On opening night of the 2018 BronzeLens Film Festival, movie lovers were treated to a feast of the senses with a series of independent films. About 70 people crammed into an intimate screening room at the Marriott Marquis in downtown Atlanta for the event, dubbed “All Shorts, All Night,” which was hosted by BET Networks.
The matriarch for the evening was Atlanta film maven Khalimah Gaston, the creator of Screening Room ATL.
The first film shown “Black Korea,” delves into domestic abuse and plight of Korean women who married African-American soldiers in the aftermath of the Korean War.

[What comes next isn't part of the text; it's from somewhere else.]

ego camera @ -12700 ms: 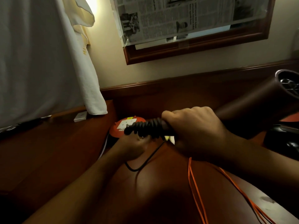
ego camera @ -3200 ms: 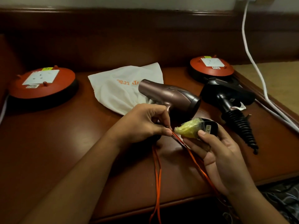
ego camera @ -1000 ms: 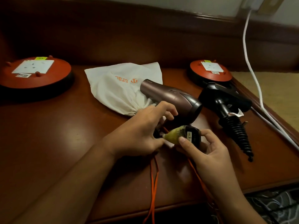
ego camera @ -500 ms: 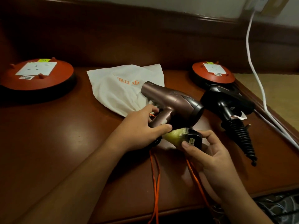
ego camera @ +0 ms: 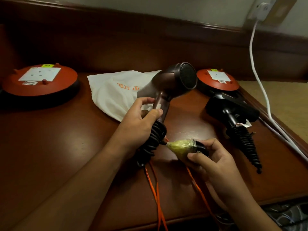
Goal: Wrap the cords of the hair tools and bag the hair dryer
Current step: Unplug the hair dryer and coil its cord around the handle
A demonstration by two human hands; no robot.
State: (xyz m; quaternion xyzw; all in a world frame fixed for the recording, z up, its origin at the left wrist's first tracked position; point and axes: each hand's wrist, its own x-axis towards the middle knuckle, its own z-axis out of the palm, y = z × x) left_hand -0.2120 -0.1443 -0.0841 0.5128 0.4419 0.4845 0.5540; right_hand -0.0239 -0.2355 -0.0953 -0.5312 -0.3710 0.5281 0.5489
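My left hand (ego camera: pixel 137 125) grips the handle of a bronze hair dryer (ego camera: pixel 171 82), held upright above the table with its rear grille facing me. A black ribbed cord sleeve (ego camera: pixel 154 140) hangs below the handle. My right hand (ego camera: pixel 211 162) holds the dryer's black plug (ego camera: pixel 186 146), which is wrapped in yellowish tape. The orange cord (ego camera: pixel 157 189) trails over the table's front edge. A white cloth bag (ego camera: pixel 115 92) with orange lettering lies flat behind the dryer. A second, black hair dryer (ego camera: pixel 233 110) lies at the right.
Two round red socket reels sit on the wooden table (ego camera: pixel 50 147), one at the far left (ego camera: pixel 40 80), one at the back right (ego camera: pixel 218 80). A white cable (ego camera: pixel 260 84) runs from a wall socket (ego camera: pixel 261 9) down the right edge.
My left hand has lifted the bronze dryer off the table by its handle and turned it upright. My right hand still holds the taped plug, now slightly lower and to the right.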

Set in the 1980s, the film follows two children who are dropped off at the home of their grandmother on the Southside of Chicago.

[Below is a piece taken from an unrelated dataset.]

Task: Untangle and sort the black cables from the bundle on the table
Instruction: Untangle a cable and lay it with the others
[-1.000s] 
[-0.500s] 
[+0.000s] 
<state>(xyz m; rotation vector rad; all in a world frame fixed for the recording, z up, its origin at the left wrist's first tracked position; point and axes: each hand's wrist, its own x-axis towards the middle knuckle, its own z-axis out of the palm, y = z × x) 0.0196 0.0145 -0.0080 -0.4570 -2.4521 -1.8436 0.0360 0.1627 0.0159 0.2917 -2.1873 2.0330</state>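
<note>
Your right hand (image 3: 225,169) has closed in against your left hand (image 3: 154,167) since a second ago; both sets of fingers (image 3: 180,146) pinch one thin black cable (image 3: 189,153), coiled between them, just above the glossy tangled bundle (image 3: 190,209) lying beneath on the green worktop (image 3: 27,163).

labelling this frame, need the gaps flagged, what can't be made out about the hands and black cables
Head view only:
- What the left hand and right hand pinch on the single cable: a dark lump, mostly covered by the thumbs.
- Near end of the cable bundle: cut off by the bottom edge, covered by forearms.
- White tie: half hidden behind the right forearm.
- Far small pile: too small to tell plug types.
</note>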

Shot in Atlanta, the film stars actors Jason Weaver, Jenne Kang, Erica Watson and Bella Gill, the daughter of the movie’s creator, Patti Kim Gill. It is the elder Gill’s life that was the inspiration for the film. Her Korean mother left her at her grandmother’s home in Chicago when she was just a child.
The screening was well represented by the movie’s makers. In addition to Gill, producer and casting director Genia Nooks was there as well.
Bolstering the film screenings this year is BronzeLens’ freshly minted status as an Academy Awards qualifying festival for short films.
Other films that will be screened during the week include select st “Jinn,” a short featuring Zoe Renee of “The Quad,” with Simone Missick from “Luke Cage”; “Isoken,” the Nigerian romantic comedy and the Atlanta-filmed BET miniseries “The Bobby Brown Story.”